La NASA va Encelade! Le mois dernier, l’Académie nationale des sciences a finalement publié l’enquête décennale sur les sciences planétaires et l’astrobiologie – largement considérée comme une liste « à faire » pour la NASA – et la vedette de l’émission était la recommandation de la NASA de développer Encelade Urbilander Mission d’exploration de la sixième plus grande lune de Saturne.

Encelade a un océan chaud et salé sous sa surface glacée. Il a également des colonnes ou des radiateurs qui crachent ce liquide dans l’espace. Cela signifie un accès sans précédent à un océan extraterrestre, c’est pourquoi certains scientifiques planétaires et astrobiologistes l’ont classé comme la chose la plus excitante du système solaire. Cependant, l’Orbelander n’atteindra pas Encelade de si tôt.

Voici sept choses que vous devez savoir sur les plans incroyables d’Orbilandre pour orbiter et atterrir sur Encelade :

1. Orbilander atterrira et prendra des photos

Orbilander sera en orbite autour d’Encelade, principalement pour échantillonner ses panaches – comme des particules de glace dans l’espace – deux fois par jour pendant 200 jours.
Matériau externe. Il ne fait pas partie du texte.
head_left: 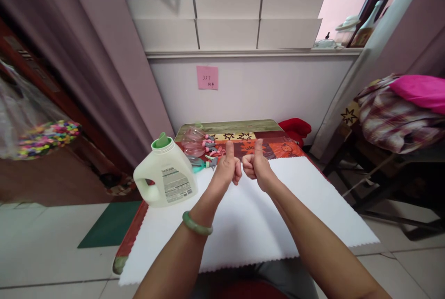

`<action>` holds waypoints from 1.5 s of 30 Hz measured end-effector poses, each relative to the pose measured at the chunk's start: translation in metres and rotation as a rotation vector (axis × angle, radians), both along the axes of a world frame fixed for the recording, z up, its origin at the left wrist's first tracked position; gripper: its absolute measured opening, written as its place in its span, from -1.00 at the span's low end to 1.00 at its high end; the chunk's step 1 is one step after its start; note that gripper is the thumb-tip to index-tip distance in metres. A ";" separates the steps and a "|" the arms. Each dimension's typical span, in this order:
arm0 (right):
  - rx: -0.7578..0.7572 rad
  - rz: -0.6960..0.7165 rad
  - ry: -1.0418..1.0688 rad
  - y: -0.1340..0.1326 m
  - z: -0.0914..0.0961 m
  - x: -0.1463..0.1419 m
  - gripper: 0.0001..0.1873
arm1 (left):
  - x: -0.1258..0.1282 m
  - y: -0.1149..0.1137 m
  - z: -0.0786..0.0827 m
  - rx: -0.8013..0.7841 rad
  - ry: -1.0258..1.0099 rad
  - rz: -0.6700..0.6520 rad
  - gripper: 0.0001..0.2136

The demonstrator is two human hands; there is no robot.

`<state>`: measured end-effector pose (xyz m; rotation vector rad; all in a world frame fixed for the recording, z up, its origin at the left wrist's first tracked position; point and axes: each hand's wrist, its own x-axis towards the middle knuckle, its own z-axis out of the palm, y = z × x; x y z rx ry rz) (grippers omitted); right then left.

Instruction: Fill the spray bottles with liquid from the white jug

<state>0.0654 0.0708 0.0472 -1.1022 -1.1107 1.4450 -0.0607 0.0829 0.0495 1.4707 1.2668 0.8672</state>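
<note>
Over the middle of a white scalloped cloth [250,225], both hands are raised side by side with thumbs up. My left hand [228,165] has its fingers curled into a fist, nothing in them, and a green bangle [196,225] circles that forearm. My right hand [257,164] makes the same fist, also holding nothing. A small gap separates the two. To the left stands a large white detergent jug [170,174], upright, its green spout [162,140] uncapped. Behind my left hand several clear pink spray bottles [194,141] lie on their sides beside a teal-tinted bottle [198,163].
The cloth covers most of a low table with a patterned top [243,127]. A pink note [207,78] is stuck on the wall behind. At right, clothes [385,113] are heaped on a dark stool. A plastic bag of colourful pieces [48,139] hangs at left.
</note>
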 end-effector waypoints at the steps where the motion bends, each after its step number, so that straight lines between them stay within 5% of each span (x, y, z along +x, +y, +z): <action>1: -0.008 0.005 0.003 0.007 0.005 0.000 -0.17 | 0.003 0.008 0.003 -0.024 -0.021 -0.012 -0.17; 11: 0.018 -0.029 -0.054 0.041 0.035 0.003 -0.16 | 0.020 0.043 0.029 -0.111 -0.108 0.004 -0.19; 30: -0.038 -0.083 -0.129 0.063 0.002 0.016 -0.18 | 0.033 0.055 0.002 -0.143 -0.053 0.039 -0.16; 36: -0.054 -0.009 -0.075 0.066 -0.050 0.033 -0.19 | 0.025 0.051 -0.039 -0.021 0.164 -0.011 -0.16; 42: -0.012 -0.383 -0.306 0.062 -0.135 0.058 -0.23 | -0.013 0.055 -0.083 0.296 0.645 0.186 -0.82; 45: 0.050 -0.422 -0.342 0.058 -0.162 0.064 -0.25 | -0.029 0.065 -0.095 0.383 0.859 0.259 -0.78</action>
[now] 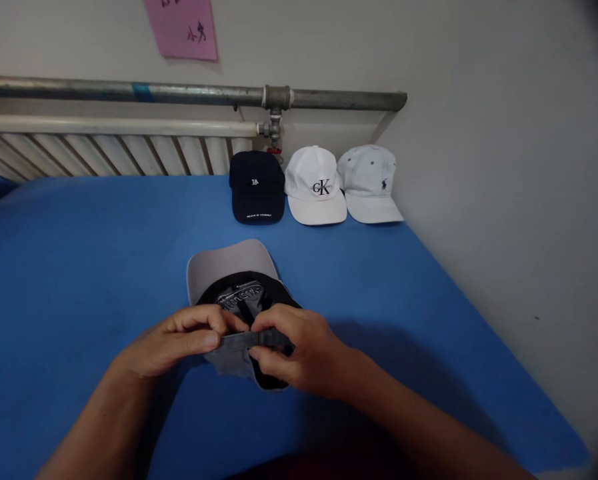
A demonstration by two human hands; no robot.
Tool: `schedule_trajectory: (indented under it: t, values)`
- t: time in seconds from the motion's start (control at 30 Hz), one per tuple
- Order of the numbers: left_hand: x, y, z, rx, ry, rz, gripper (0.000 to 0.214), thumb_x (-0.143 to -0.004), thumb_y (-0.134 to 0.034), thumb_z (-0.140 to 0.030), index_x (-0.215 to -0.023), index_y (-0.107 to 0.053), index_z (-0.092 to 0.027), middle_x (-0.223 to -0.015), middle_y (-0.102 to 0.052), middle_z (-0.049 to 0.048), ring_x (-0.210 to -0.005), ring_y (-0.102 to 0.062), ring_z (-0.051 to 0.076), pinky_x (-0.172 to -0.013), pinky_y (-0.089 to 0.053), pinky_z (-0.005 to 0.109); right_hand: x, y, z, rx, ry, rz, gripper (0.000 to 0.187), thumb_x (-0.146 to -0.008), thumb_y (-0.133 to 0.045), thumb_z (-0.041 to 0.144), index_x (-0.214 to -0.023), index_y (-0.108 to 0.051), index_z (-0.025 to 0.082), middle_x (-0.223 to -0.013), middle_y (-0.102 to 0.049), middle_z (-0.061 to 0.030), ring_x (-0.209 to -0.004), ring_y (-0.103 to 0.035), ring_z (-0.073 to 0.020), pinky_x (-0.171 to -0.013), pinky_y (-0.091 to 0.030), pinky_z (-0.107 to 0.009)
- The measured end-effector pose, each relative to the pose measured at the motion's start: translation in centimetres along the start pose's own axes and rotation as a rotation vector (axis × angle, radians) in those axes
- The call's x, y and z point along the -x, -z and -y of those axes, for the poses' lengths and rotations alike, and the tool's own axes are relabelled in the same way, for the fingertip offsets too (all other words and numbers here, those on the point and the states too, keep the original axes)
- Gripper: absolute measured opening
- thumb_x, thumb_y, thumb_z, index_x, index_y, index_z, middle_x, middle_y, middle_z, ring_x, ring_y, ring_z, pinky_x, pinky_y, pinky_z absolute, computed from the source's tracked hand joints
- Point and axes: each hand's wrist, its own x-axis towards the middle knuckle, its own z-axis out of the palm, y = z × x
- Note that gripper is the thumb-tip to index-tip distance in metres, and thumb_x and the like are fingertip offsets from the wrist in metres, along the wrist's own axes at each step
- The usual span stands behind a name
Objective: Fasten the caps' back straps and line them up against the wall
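Note:
A grey baseball cap (231,261) is tipped so that its dark inside and pale brim underside show, the brim pointing away from me. My left hand (179,340) pinches the back edge of the cap, left of the strap, between thumb and fingers. At the adjustable back strap, my right hand (303,343) has thumb and forefinger closed on the strap near its buckle. The opening below the strap faces me. Part of the strap is hidden behind the right fingers.
Along the far edge of the blue surface (93,267) stand a black cap (257,190), a white cap (316,187) and a pale blue cap (370,185). Behind them are a radiator (129,153), a metal pipe (203,93) and a pink note (183,30) on the wall.

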Motion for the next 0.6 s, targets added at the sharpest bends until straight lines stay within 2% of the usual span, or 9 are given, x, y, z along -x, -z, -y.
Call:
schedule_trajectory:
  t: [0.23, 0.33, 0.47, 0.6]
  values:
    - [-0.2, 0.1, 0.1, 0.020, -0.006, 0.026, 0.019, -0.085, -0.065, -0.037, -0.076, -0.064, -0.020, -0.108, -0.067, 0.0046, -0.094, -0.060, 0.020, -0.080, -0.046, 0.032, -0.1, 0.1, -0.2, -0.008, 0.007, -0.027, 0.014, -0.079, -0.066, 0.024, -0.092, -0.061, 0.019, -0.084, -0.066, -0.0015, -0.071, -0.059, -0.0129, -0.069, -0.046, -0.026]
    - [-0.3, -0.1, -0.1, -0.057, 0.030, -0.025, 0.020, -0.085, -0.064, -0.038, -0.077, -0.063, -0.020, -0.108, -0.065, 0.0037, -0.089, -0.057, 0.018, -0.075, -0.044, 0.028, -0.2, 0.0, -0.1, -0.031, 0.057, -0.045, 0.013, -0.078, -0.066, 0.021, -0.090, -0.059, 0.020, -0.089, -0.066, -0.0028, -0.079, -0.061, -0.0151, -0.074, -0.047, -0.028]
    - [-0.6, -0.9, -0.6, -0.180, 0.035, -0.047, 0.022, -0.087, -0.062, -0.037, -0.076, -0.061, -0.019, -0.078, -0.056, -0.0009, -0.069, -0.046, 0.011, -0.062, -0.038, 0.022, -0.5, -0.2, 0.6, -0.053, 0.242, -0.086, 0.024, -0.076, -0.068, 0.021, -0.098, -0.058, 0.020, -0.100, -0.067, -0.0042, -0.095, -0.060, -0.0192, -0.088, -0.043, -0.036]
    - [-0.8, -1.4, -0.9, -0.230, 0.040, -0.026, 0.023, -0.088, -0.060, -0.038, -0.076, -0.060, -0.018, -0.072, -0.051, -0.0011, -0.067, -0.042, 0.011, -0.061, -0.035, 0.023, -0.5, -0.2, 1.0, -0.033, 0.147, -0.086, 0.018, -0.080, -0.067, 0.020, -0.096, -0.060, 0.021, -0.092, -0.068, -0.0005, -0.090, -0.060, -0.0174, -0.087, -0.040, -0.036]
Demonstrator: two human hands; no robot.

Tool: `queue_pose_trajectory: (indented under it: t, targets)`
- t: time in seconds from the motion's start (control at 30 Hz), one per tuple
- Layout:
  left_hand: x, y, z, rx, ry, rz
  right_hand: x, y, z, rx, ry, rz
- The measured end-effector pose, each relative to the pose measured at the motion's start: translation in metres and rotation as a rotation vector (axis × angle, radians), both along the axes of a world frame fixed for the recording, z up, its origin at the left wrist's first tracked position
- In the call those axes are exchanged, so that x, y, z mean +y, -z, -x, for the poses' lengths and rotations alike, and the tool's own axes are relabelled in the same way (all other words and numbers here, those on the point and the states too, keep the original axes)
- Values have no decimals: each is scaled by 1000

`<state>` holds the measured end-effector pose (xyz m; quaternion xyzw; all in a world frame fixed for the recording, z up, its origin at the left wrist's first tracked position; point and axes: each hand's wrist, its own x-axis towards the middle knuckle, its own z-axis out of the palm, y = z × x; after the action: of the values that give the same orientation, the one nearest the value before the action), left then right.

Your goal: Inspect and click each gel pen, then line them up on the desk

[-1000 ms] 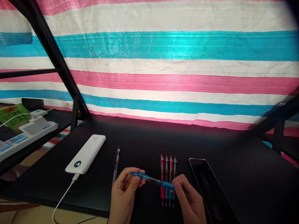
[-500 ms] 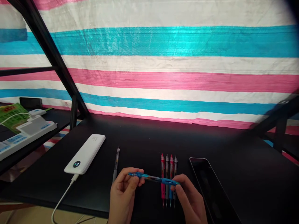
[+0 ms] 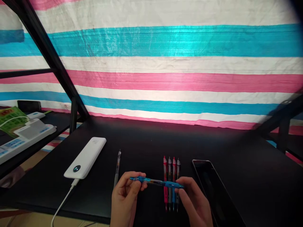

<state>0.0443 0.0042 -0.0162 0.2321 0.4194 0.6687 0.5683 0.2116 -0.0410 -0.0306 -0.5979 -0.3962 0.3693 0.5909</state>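
A blue pen [image 3: 156, 182] with a clear middle is held sideways above the table, its right end slightly lower. My left hand [image 3: 126, 197] pinches it near the left end between thumb and fingers. At the other end, my right hand [image 3: 193, 198] grips the blue barrel between thumb and forefinger. Behind and below the held pen, several pens lie side by side on the table: a pink one [image 3: 165, 170], a grey one [image 3: 169, 170], one with a red top and blue grip [image 3: 174, 170], and another grey one [image 3: 178, 170]. A single grey pen [image 3: 117, 167] lies beyond my left hand, its lower end hidden.
A white power bank [image 3: 86, 157] with a cable lies on the black table [image 3: 142, 135] at left. A dark phone or tablet [image 3: 215, 186] lies right of the pens. A power strip [image 3: 28, 135] sits on the left shelf; striped sheeting [image 3: 170, 82] hangs behind.
Both hands keep their hold on the blue pen, which has hardly moved. The view has shifted very slightly.
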Motion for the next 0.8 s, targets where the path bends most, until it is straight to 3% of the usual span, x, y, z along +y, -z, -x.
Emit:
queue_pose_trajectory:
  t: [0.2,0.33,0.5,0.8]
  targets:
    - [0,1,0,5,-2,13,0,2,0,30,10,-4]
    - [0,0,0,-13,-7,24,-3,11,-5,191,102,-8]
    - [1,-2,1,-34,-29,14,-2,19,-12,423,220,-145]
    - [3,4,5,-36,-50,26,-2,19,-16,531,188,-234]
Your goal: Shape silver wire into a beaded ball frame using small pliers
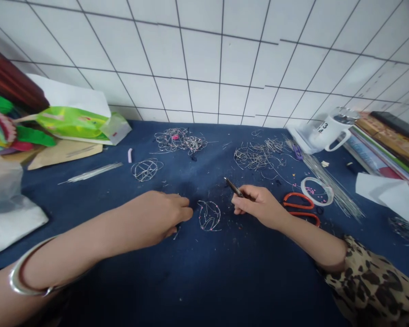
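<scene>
My right hand is closed around a dark, slim, pen-like tool whose pointed tip faces up and left. My left hand has its fingers curled down close to the cloth. A thin dark bit shows below its fingertips; what the fingers hold is hidden. Between the two hands lies a round bent-wire ornament with small pink beads, touched by neither. Orange-handled scissors rest beside my right wrist.
Tangled wire piles and a wire ball lie farther back. At right are a round dish of pink beads, straight wires, a white mug and stacked books. A green packet stands left, before the tiled wall.
</scene>
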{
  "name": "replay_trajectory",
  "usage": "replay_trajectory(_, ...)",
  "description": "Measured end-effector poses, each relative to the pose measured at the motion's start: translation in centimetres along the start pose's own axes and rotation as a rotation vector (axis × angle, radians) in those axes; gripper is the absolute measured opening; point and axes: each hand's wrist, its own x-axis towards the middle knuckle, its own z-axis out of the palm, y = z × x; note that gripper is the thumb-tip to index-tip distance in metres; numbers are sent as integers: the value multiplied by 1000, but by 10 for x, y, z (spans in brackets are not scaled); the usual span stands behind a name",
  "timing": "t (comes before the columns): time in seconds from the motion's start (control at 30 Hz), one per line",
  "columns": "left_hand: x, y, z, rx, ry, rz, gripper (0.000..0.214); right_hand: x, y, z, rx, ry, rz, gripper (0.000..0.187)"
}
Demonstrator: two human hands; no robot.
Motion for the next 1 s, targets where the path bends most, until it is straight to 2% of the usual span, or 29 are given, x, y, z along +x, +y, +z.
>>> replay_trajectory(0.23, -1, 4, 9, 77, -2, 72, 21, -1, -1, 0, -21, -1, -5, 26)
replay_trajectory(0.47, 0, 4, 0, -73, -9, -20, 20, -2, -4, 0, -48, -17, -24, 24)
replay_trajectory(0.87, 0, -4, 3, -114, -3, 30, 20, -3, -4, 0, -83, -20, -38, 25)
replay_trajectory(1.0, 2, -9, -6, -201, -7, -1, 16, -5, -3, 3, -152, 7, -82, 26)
Ensuite, il tombera. Encelade a environ un centième de la gravité terrestre, donc l’atterrissage devrait être relativement facile par rapport à Mars. Il resterait ensuite à la surface pendant au moins deux ans, se repositionnant occasionnellement, pour prélever des échantillons (éventuellement beaucoup plus grands) de matériau de panache qui s’était rétracté.

Il embarquera également des caméras pour envoyer des images depuis l’orbite et la surface, ainsi qu’un sismomètre pour capter d’éventuels « tremblements de glace ». A la fin de la mission, Orbilander restera à la surface de l’Encelade.

2. Pas avant 2050 – c’est parfait

Il est proposé de lancer le concept Orbilander en octobre 2038 (avec une sauvegarde en novembre 2039) pour arriver en 2050. C’est long, car la NASA ne devait pas se lancer à Orbilander avant 2029 au plus tôt. Certes, 2050 – au moins – c’est très long à attendre les premiers résultats scientifiques d’une mission de la NASA.

C’est l’exploration du système solaire extérieur pour vous.

Cependant, il existe un bon argument scientifique pour attendre jusque-là de toute façon. Commencer le développement d’Orbilander à la fin de 2020 signifie atteindre Encelade au début des années 1950 lorsque son pôle sud arrive pendant l’été austral. Cela signifie que plus de lune sera illuminée au fur et à mesure que la mission se poursuit.

3. Il peut être lancé à bord d’un SpaceX Starship

Pour atteindre Saturne en sept ans – qui sera suivi d’un « tour de lune » de quatre ans afin de « baisser » sa vitesse afin qu’il puisse atteindre l’orbite de sa cible – Encelade a besoin d’un lanceur extrêmement lourd. Cela signifie peut-être le système de lancement spatial (SLS) de la NASA, bien que cela puisse également signifier le SpaceX Starship. Les deux sont encore en développement.

Cependant, il pourrait être lancé sur un véhicule de transport lourd – tel que le SpaceX Falcon Heavy – s’il comprend également un étage de propulsion électrique à énergie solaire et/ou l’assistance par gravité de Jupiter. Vénus et la gravité peuvent également aider. Mais soit on ne parle que de neuf ou dix ans pour atteindre Saturne.

4. Il cherchera la vie

Encelade est un monde de roches glacées avec des panaches de gaz et de particules actives qui proviennent de son environnement souterrain. Ainsi, Orbilander serait en mesure d’étudier les matériaux de ses panaches comme s’il échantillonnait directement à partir de son environnement souterrain à la recherche de signes d’habitabilité.

Les principaux objectifs scientifiques de l’Orbilander sont :

  • Pour rechercher des preuves de vie.
  • Pour un contexte géochimique et géophysique pour des expériences de détection de vie.

5. Encelade est très petite

Les principaux problèmes avec le concept de mission Orbilander sont qu’Encelade est trop petit. Il ne fait que 311 miles / 500 kilomètres de diamètre – la même distance de Londres et d’Edimbourg – donc sortir de l’orbite de Saturne et se mettre en orbite autour d’Encelade ne sera pas facile.

Faites une tournée de quatre ans des lunes de Saturne pour les ralentir et les mettre sur la bonne voie pour intercepter Encelade.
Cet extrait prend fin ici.